Macau saw this last weekend an uncommon event: a demonstration of disgruntled workers.
It was a get-together of unemployed construction workers demanding some support to cope with difficult times. According to the media reporting of the event, it ended up with a forced entry into the premises of the Labour Affairs Bureau and led to the interruption of traffic in the area.
Regardless of the rights or wrongs about this specific incident that the coming days may bring to the fore, its mere occurrence justifies a few thoughts concerning the labour market and employment conditions. Overall, most related indicators do not seem too dramatic; but that may build some complacency not without dangers.
First, not everything is measurable or can be easily monitored. Then, we look only for data selected according to some formalized reality model, setting out what is important to observe and what is not, namely for policy purposes. That may change over time.
Different and variable circumstances will require additional elements to provide context and depth to the recorded figures’ analysis. Furthermore, the quality of the information depends on the quality of the data gathering apparatus, its ability to collect and process information rigorously and timely. It is a fact of life that statistical data always trails behind the facts. Sometimes, it misses them completely.

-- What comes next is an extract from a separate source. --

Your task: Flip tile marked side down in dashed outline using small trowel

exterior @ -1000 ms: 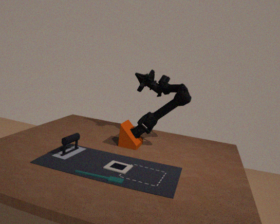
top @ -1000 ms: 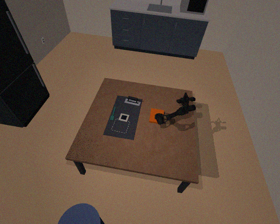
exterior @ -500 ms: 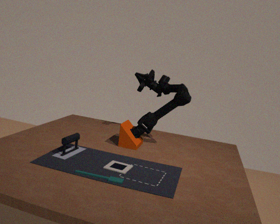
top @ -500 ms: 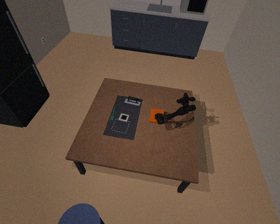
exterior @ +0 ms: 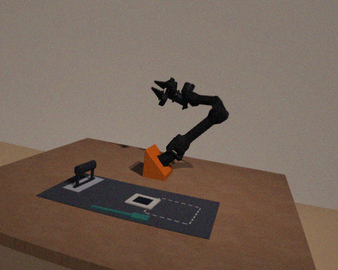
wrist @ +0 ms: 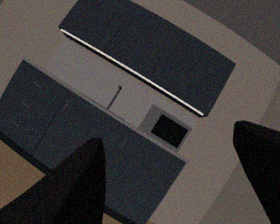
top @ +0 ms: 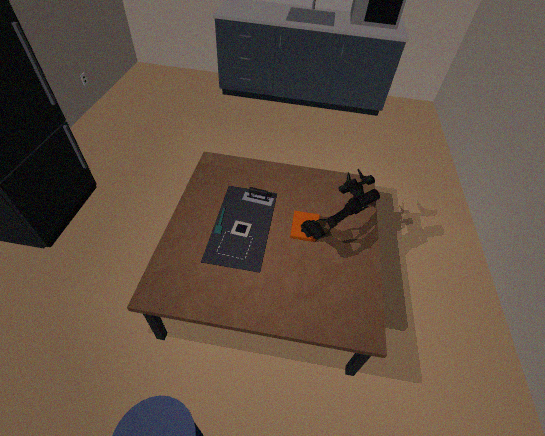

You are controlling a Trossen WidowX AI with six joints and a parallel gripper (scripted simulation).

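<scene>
The white tile (top: 234, 233) (exterior: 130, 198) lies flat on the dark mat (top: 255, 262) (exterior: 204, 227), its dark square mark facing up. It sits at the edge of the dashed outline (top: 245, 258) (exterior: 189, 223), mostly outside it. The trowel (top: 258, 201) (exterior: 85, 167), a pale flat plate with a raised black handle, rests at the mat's far end from the outline. My gripper (top: 354, 173) (exterior: 153, 85) (wrist: 170, 140) is open and empty, raised high above the table, well away from the tile and trowel.
A teal tool (top: 218, 228) (exterior: 139, 216) with a thin handle and wider end lies along the mat's edge beside the tile. The orange arm base (top: 298, 231) (exterior: 151, 168) stands on the wooden table (top: 262, 305) (exterior: 252, 229), to the side of the mat.
</scene>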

The numbers for unemployment seem mild compared to what is known about how most companies dealt with the extraordinary operational conditions last year. There is ample anecdotal evidence concerning lay-offs, mandatory work time reductions or holidays, and pay cuts.
Statistics may deal poorly with features quite different from the ones they were meant to reflect. Alone, statistical figures are imperfect mirrors of brewing society’s troubles. The demonstration may signal that turbulence goes deeper than the numbers and the local community’s usually peaceful demeanour suggests.
Contrary to a common cliché, numbers seldom, if ever, speak for themselves. Let us hope the relative benignity of the labour market data so far does not numb our collective mind for the real pains this pandemic creates for many people, here and elsewhere.
Societies need some level of collective solidarity and compassion for those less favoured by Fortune. More than just a moral matter, it may help prevent social instability. Those fortunate enough to have their incomes protected in these extraordinary times might be wise to keep that in mind.